[ 
https://issues.apache.org/jira/browse/SPARK-10976?page=com.atlassian.jira.plugin.system.issuetabpanels:all-tabpanel
 ]

Dr Stephen A Hellberg closed SPARK-10976.
-----------------------------------------
    Resolution: Invalid

Cancelling my first report and investigation of this problem based on a 
spurious hypothesis.  My continuation is much better reasoned.

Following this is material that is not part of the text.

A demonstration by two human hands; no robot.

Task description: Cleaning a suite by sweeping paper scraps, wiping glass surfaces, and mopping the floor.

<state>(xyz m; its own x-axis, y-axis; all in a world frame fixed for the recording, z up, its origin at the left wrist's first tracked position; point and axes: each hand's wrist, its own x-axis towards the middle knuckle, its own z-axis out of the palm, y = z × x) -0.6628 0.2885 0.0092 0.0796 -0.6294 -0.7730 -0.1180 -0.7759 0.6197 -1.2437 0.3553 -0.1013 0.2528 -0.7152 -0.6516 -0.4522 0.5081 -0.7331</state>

> java.lang.UnsupportedOperationException: taskSucceeded() called on a finished 
> JobWaiter
> ---------------------------------------------------------------------------------------
>
>                 Key: SPARK-10976
>                 URL: https://issues.apache.org/jira/browse/SPARK-10976
>             Project: Spark
>          Issue Type: Bug
>          Components: Scheduler, Spark Core
>    Affects Versions: 1.4.0, 1.4.1, 1.5.0, 1.5.1
>         Environment: Has arisen in a variety of OSes, and platforms.
> It is highly intermittent, however, but annoying - we've seen it through 
> 1.4.x and 1.5.x releases.
> My environment of current interest happens to be zLinux, which potentially 
> represents a higher degree of concurrency than many others; I'm using an IBM 
> Java 1.8.0, but this problem has been experienced on other environments, with 
> other vendor's Java, e.g. see External URL
>            Reporter: Dr Stephen A Hellberg
>            Priority: Minor
>
> This issue is surfaced from the "misbehaved resultHandler should not crash 
> DAGScheduler and SparkContext" test, part of the DAGSchedulerSuite.  I've 
> been particularly trying to determine the causality for this problem, when it 
> arises (as infrequently as it is), and surfacing some of the state 
> transitions in the JobWaiter code responsible for throwing the 
> j.l.UnsupportedOperationException.
> Of relevance, the UnsupportedOperationException is being thrown on the first 
> occasion of the taskSucceded() being called (after object instantiation) and 
> the executing thread throws the exception because it is finding _jobFinished 
> to be 'true' - yes, before any of the tasks being waited upon have reported 
> their success/failure.  That is, _jobFinished (a volatile variable) is being 
> perceived to be set true during object initialisation... as if its value 
> is/was based on the boolean expression 'totalTask==0' (totalTask is one of 
> the formal arguments of the class constructor).  In fact, the right/correct 
> values for the initial state of these variables during the relevant test of 
> DAGSchedulerSuite intended is totalTask==2, and hence should be 
> _jobFinished=false.  We are apparently seeing a race condition amongst the 
> read and write operations between what threads are doing; only the volatile 
> annotation for _jobFinished is providing any thread safety?
> The DAGSchedulerSuite test then fails because the ScalaTest asserts receiving 
> a deliberately thrown exception: DAGSchedulerSuiteDummyException, from the 
> ResultHandler function, albeit as a check on the setup of the test?  Instead 
> in our problem scenario, it _first_ captures the RuntimeException - the 
> UnsupportedOperationException - produced from the (incompletely initialised?) 
> JobWaiter code.
> The test suggests that the objective is that the DAGScheduler and 
> SparkContext are 'not crashed'...  it proceeds to conduct a count operation 
> on the SparkContext, which both succeed... that is, neither are apparently 
> crashed... which should be a positive outcome?
> It would be... except for this occasional RuntimeException to cloud the issue.
> (Is this deliberate.. or is this a deficiency of the current testcase?)
> - misbehaved resultHandler should not crash DAGScheduler and SparkContext *** 
> FAILED ***
>   java.lang.UnsupportedOperationException: taskSucceeded() called on a 
> finished JobWaiter was not instance of 
> org.apache.spark.scheduler.DAGSchedulerSuiteDummyException 
> (DAGSchedulerSuite.scala:869)
> Failed: failing job... exception: 
> org.apache.spark.scheduler.DAGSchedulerSuiteDummyException
> Succeeded: 0 (0 of 2)
> Succeeded: 1 (1 of 2)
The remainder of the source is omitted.